In [1]:
import numpy as np
import pandas as pd
from sklearn.model_selection import  train_test_split
from sklearn.tree import DecisionTreeClassifier
from sklearn.preprocessing import LabelEncoder
from sklearn import metrics

## Extract FIFA International Soccer Data

In [2]:
results = pd.read_csv("data/results.csv")

#### Clean/Encode Data!

In [3]:
# Extract only Year from datetime conversion object
results['date'] = pd.to_datetime(results['date']).dt.year

In [4]:
# Pull recent DATA (-20 years)
results = results[results['date'] >= 2005]
results = results[results['date'] <= 2024]

In [29]:
# ADD a clear Winner Column via Integer encoding
if_conditions = [(results['home_score'] > results['away_score']),
                 (results['home_score'] == results['away_score']),
                 (results['home_score'] < results['away_score'])
                 ]
outcomes = [0, 1, 2]  #[0 - HOME team W,  1 - Draw [Tie],  2 - AWAY team W]

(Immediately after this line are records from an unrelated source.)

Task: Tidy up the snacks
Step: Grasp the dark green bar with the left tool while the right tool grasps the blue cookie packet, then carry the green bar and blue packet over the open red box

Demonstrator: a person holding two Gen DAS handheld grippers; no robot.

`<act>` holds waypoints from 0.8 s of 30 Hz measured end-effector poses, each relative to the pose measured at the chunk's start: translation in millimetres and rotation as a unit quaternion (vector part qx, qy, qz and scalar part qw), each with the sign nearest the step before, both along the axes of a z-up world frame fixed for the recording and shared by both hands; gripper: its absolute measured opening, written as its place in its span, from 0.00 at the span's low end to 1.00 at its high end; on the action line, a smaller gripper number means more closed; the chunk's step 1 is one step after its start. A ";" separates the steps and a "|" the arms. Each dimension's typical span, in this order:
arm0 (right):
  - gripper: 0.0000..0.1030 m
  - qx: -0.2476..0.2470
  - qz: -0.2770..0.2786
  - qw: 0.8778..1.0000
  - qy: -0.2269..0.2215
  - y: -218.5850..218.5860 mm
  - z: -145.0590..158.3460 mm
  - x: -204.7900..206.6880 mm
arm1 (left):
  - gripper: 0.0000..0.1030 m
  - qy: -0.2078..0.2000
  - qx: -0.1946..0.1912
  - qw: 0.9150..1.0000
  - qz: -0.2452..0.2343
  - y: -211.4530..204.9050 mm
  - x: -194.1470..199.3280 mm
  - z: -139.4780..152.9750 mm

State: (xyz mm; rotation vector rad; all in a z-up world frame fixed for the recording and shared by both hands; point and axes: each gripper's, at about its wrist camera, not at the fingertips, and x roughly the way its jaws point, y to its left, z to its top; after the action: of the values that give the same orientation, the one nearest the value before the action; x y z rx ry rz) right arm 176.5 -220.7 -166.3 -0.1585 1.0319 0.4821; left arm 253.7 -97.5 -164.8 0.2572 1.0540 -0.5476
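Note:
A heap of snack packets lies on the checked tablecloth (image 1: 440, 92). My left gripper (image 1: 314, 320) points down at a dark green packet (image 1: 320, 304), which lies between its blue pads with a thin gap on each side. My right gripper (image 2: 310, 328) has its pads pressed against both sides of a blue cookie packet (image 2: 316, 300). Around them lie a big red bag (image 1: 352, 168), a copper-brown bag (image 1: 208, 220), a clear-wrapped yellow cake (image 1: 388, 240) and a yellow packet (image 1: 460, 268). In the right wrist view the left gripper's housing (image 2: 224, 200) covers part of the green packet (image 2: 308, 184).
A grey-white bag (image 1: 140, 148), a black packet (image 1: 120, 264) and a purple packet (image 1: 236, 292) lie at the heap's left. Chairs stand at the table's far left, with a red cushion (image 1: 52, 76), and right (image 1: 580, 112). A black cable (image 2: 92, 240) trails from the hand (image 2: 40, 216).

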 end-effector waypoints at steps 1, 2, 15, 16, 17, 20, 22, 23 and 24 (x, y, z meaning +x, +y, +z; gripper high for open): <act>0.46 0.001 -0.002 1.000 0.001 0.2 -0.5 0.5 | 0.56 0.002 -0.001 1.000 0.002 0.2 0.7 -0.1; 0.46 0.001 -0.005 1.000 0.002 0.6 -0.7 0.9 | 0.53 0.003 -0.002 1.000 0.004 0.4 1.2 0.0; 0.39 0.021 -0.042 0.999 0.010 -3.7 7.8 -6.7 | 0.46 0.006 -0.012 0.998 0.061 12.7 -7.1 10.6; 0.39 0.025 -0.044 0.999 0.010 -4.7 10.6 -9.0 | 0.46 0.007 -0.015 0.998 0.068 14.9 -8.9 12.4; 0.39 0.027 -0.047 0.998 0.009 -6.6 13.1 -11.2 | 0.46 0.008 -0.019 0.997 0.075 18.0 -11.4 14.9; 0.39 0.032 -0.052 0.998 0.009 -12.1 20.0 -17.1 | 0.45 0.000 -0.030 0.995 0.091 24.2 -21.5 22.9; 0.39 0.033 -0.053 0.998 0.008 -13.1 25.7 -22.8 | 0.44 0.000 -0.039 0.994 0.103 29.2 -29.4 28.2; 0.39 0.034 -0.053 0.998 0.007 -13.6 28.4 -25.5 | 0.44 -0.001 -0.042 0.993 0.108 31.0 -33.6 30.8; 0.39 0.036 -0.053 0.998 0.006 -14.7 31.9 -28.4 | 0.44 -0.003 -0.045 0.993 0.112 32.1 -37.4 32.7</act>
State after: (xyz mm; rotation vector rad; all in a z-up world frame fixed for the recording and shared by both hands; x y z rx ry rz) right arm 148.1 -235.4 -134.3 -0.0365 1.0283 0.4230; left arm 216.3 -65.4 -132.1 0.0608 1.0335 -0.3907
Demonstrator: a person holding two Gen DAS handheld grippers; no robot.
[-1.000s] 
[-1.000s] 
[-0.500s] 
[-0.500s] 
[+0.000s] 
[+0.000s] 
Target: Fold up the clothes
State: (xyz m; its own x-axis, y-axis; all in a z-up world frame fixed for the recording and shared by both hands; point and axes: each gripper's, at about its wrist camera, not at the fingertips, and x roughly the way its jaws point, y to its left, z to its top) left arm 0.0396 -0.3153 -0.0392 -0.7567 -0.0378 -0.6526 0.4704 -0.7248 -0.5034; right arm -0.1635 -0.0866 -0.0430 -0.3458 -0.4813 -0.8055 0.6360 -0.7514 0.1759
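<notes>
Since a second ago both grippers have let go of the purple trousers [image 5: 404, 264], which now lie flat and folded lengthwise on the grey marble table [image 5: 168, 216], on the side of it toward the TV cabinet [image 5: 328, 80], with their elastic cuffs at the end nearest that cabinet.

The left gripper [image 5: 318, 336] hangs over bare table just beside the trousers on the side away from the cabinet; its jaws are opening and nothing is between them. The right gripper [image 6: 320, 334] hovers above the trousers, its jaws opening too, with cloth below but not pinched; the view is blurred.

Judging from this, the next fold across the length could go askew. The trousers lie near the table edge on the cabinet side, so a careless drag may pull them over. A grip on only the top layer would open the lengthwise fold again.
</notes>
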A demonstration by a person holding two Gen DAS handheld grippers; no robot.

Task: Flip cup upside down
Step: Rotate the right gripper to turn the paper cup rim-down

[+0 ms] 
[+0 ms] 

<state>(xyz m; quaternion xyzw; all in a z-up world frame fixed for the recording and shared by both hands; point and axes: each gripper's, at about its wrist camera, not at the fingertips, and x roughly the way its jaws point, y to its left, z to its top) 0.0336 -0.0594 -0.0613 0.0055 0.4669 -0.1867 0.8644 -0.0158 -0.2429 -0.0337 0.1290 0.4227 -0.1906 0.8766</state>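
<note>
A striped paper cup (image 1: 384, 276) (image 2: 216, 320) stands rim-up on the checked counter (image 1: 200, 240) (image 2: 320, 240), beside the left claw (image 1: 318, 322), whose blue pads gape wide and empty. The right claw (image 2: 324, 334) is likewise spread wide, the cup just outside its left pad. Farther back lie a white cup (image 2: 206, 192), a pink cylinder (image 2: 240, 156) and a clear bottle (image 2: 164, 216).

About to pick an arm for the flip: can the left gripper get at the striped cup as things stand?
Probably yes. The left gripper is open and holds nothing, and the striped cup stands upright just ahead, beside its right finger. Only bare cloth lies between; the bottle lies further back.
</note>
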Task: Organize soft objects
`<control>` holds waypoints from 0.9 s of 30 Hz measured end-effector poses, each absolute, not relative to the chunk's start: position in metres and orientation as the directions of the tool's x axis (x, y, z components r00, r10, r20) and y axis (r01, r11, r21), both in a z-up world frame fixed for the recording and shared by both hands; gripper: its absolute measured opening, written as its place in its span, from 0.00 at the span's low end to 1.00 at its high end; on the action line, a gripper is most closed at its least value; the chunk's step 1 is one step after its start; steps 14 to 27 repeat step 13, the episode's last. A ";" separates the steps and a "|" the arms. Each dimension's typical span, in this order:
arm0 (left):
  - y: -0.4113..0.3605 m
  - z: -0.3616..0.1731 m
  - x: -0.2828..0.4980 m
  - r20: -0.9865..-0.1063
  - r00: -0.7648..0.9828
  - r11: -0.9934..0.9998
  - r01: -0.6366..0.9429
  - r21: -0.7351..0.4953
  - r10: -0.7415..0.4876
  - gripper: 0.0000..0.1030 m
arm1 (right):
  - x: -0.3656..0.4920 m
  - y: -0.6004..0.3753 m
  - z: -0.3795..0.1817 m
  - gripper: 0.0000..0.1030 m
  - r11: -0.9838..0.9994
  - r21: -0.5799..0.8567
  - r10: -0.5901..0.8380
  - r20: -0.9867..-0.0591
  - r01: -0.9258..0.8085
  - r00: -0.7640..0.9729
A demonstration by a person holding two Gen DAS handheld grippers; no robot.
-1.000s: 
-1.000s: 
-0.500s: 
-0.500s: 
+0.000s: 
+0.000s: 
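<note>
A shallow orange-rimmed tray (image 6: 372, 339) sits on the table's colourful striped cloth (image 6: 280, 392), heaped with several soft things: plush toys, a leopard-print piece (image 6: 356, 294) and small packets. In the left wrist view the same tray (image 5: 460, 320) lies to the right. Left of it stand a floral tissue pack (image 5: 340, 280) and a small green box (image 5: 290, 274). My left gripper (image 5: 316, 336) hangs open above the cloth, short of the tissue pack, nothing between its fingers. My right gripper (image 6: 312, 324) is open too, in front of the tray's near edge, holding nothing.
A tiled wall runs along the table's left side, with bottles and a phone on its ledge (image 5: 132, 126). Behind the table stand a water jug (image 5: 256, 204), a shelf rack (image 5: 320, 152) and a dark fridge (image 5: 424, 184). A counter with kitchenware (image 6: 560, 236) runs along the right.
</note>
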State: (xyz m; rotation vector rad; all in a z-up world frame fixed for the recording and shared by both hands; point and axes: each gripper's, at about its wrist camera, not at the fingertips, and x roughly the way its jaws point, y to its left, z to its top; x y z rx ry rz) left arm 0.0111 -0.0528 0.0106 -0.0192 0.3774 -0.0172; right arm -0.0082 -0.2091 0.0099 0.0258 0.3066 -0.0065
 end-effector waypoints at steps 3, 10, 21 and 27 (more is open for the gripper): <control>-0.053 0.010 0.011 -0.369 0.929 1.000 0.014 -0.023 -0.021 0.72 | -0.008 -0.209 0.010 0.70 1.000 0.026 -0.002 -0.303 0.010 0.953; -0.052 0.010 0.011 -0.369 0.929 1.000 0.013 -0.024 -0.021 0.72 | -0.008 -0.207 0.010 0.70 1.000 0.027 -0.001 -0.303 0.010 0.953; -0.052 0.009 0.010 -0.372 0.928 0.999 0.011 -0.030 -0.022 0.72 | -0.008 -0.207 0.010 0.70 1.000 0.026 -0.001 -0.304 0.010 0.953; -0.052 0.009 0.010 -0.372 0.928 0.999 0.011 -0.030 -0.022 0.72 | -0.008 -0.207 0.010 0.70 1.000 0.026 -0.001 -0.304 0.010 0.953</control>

#results['winning_team'] = np.where(results['home_score'] > results['away_score'], results['home_team'], results['away_team'])   # in-line Panda DataFrame IF
results['result'] = np.select(if_conditions, outcomes)   # in-line Panda DataFrame IF
results.head()

Unnamed: 0,date,home_team,away_team,home_score,away_score,tournament,city,country,neutral,result
28921,2005,250,186,4,2,5,Singapore,Singapore,False,0
28922,2005,166,130,1,4,5,Kuala Lumpur,Malaysia,False,2
28923,2005,83,290,3,0,51,Cairo,Egypt,False,0
28924,2005,130,250,1,3,5,Jakarta,Indonesia,False,2
28925,2005,139,100,5,0,20,Kingston,Jamaica,False,0


In [6]:
# Encode STRING Country's to IDs

# Grab all unique teams List from results Columns
all_teams = pd.concat([results['home_team'], results['away_team']]).unique()

encoder = LabelEncoder()
encoder.fit(all_teams)

# Encode Countries to same id's across these two columns
results['home_team'] = encoder.transform(results['home_team'])
results['away_team'] = encoder.transform(results['away_team'])
results.head()

Unnamed: 0,date,home_team,away_team,home_score,away_score,tournament,city,country,neutral,result
28921,2005,250,186,4,2,AFF Championship,Singapore,Singapore,False,0
28922,2005,166,130,1,4,AFF Championship,Kuala Lumpur,Malaysia,False,2
28923,2005,83,290,3,0,Friendly,Cairo,Egypt,False,0
28924,2005,130,250,1,3,AFF Championship,Jakarta,Indonesia,False,2
28925,2005,139,100,5,0,CFU Caribbean Cup qualification,Kingston,Jamaica,False,0


In [7]:
# Encode Tournament Column (if we are using it)
encoder = LabelEncoder()
encoder.fit(results['tournament'].unique())

results['tournament'] = encoder.transform(results['tournament'])
results.head()

Unnamed: 0,date,home_team,away_team,home_score,away_score,tournament,city,country,neutral,result
28921,2005,250,186,4,2,5,Singapore,Singapore,False,0
28922,2005,166,130,1,4,5,Kuala Lumpur,Malaysia,False,2
28923,2005,83,290,3,0,51,Cairo,Egypt,False,0
28924,2005,130,250,1,3,5,Jakarta,Indonesia,False,2
28925,2005,139,100,5,0,20,Kingston,Jamaica,False,0


In [25]:
# Train/Test Split
train, test = train_test_split(results, test_size=0.2, random_state=0)

x_train = train[['home_team', 'away_team', 'tournament']]  # before the game 'starts'
y_train = train['result']  # 'after' game

x_test = test[['home_team', 'away_team', 'tournament']]   # before the game 'starts'
y_test =  test['result']

### Decision Tree Baseline Creation

In [26]:
dt = DecisionTreeClassifier(max_depth=10, random_state=0)
dt.fit(x_train, y_train)

prediction = dt.predict(x_test)

In [27]:
metrics.accuracy_score(prediction,y_test)

0.47509176717357104

### Future processing/improvement Ideas:  Cut Neutral turf games? Cut friendly? Include shootouts?  K-Fold validation??  Add SPECIFIC Tournament Weighting? Removing DRAWs from predictions?